What the exercise asks —
With pictures excluded, copy word for word the lines in the data below from the line containing "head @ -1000" through the line containing "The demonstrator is".

Material shown —
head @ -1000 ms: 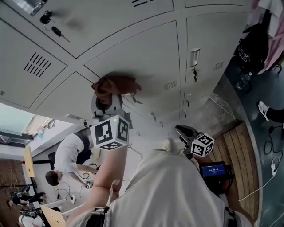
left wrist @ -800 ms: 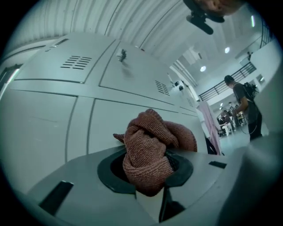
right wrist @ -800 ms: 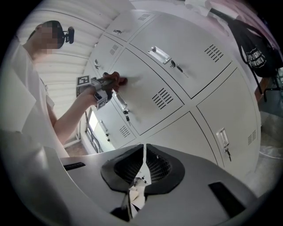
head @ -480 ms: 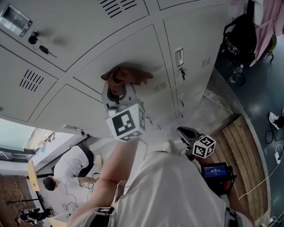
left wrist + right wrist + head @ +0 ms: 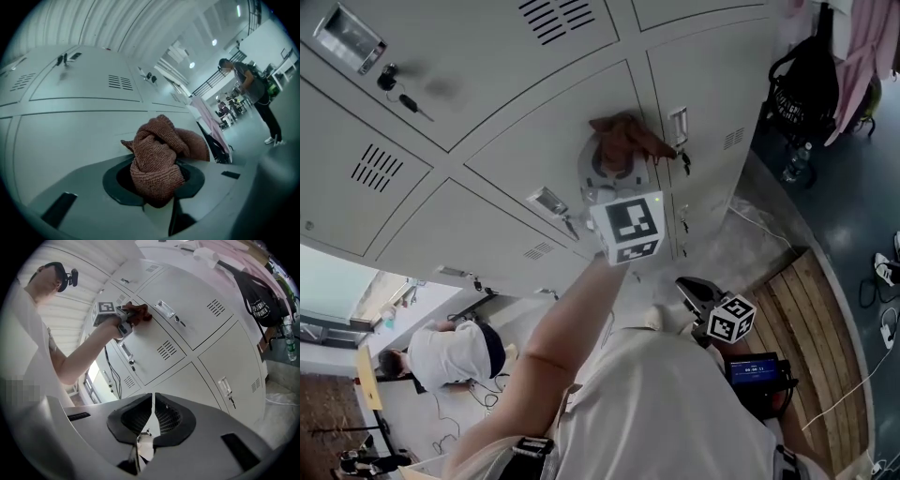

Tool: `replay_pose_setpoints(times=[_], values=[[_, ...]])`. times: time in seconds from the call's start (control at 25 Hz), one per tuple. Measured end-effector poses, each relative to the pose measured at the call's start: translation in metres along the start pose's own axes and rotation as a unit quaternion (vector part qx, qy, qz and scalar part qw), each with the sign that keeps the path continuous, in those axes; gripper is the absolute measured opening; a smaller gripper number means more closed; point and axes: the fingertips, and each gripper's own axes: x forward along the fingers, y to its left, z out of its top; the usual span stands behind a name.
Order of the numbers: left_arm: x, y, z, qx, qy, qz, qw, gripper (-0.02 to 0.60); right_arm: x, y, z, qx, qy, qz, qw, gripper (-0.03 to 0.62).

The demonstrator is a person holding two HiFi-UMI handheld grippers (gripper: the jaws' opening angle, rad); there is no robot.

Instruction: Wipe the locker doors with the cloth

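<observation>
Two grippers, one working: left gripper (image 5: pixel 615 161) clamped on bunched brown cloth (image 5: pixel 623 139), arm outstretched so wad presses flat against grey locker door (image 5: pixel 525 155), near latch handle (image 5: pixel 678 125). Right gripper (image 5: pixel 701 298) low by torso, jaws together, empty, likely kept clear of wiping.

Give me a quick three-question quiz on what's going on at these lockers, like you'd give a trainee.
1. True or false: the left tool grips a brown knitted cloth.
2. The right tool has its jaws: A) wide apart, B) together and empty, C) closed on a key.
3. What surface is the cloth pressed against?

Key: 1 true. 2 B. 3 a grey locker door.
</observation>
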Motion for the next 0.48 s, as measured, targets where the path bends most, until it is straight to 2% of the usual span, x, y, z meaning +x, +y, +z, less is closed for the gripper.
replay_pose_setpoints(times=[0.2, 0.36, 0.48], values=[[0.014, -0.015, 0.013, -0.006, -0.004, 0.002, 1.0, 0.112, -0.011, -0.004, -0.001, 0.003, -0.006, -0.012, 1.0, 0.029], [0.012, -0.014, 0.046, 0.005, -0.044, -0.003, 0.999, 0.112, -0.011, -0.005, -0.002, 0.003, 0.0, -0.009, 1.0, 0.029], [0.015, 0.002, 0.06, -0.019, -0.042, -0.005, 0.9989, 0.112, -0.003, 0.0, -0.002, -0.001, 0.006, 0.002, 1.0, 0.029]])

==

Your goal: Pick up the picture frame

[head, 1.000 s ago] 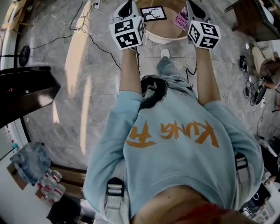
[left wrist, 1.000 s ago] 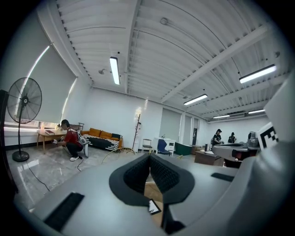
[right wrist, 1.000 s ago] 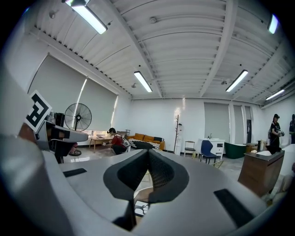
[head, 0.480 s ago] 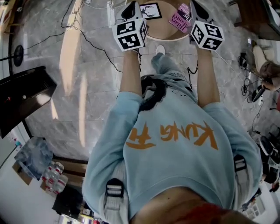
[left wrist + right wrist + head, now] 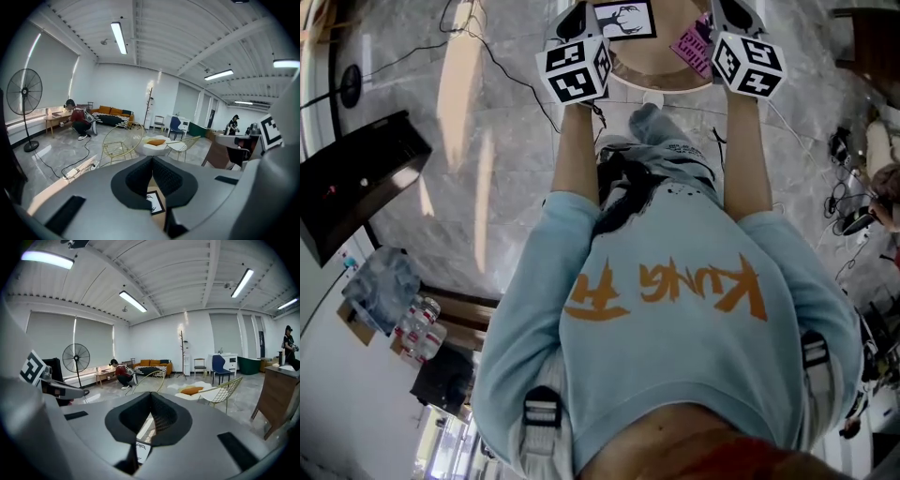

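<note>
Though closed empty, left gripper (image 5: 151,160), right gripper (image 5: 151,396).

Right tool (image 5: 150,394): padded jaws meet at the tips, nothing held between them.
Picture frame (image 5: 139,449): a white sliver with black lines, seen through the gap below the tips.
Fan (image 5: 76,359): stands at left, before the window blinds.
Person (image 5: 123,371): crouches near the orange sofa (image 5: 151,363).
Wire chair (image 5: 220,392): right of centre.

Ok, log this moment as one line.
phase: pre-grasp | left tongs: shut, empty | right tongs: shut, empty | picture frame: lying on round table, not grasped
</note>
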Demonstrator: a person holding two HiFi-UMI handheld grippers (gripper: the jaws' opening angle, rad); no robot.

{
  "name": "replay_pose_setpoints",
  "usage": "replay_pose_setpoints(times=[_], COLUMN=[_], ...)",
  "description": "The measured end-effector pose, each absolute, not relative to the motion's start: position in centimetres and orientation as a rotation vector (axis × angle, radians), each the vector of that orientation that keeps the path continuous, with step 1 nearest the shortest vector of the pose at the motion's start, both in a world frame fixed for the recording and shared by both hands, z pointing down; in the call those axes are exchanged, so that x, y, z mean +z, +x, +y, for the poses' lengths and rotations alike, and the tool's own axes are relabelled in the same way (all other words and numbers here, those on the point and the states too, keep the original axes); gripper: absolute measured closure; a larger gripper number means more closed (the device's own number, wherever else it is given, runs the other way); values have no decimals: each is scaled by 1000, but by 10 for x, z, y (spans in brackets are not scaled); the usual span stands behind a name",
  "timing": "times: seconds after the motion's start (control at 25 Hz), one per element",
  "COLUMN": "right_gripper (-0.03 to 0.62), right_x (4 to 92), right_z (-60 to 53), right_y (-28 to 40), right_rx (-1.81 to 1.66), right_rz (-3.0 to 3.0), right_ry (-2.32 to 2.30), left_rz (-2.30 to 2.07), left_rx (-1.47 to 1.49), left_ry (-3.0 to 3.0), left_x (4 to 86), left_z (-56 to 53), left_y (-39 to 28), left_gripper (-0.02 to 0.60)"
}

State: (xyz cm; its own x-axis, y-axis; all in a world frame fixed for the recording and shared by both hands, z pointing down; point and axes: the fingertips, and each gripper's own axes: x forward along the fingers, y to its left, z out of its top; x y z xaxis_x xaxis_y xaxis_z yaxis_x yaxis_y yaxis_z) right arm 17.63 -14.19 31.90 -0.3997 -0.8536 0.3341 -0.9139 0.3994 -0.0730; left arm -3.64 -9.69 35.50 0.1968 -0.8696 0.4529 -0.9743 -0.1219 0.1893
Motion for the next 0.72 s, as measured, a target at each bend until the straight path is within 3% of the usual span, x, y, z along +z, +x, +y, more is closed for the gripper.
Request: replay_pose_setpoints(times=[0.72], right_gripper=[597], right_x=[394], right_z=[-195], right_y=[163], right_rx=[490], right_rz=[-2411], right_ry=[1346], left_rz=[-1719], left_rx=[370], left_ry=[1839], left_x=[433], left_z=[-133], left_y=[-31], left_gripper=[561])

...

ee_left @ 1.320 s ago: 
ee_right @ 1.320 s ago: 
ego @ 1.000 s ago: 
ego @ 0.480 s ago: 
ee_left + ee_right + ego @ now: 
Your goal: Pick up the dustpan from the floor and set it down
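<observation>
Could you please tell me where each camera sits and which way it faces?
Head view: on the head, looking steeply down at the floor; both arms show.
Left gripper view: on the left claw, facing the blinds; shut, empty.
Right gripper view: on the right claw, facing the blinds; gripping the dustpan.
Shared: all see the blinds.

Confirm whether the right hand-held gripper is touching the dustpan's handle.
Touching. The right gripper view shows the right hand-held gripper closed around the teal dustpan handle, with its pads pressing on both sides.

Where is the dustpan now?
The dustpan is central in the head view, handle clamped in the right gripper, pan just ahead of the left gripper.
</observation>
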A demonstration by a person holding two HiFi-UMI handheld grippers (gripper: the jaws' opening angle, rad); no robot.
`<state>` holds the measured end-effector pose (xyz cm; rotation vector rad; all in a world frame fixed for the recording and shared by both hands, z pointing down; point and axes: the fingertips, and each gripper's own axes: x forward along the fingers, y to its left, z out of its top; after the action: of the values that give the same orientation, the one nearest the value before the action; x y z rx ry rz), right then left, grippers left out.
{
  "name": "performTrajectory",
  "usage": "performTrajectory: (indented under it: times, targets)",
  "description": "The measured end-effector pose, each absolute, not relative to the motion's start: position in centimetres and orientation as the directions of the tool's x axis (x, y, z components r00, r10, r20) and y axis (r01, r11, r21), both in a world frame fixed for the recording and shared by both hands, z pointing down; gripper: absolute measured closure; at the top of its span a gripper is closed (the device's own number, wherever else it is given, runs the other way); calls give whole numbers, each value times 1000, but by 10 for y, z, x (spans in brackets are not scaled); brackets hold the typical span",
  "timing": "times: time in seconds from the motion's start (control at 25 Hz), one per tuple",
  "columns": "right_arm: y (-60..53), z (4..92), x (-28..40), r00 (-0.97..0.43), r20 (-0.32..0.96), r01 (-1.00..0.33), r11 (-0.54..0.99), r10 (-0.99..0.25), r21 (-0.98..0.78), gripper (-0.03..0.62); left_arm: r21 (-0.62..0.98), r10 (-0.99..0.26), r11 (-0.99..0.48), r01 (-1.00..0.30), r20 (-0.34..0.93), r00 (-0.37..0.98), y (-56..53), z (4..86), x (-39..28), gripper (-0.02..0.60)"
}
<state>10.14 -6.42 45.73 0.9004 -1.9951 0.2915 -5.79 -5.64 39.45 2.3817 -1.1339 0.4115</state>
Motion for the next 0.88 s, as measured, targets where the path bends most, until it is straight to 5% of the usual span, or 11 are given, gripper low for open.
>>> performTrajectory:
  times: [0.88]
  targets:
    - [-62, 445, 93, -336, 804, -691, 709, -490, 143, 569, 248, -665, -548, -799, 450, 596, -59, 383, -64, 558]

Response to the exercise —
head @ -1000 ms: 
left wrist @ -800 ms: 
right wrist @ -800 ms: 
head @ -480 ms: 
left wrist + right wrist + head @ +0 ms: 

Tool: `replay_pose_setpoints(times=[_], values=[[_, ...]])`. times: time in seconds from the call's start (control at 25 Hz), one per tuple. Measured end-effector poses, each relative to the pose measured at the call's start: translation in metres along the start pose's own axes and rotation as a unit quaternion (vector part qx, qy, qz and scalar part qw), each with the sign that keeps the path continuous, in those axes; gripper is the absolute measured opening; a smaller gripper number means more closed; point and axes: the fingertips, and each gripper's own axes: x forward along the fingers, y to its left, z out of its top; the usual span stands behind a name.
Order of the numbers: left_arm: x, y, z, qx, qy, qz, qw, gripper (-0.02 to 0.60); right_arm: x, y, z, qx, qy, qz, qw, gripper (-0.03 to 0.62).

The demonstrator is a person holding two HiFi-UMI handheld grippers (gripper: the jaws' opening angle, rad); there is no robot.

Nothing more is needed to finish the exercise.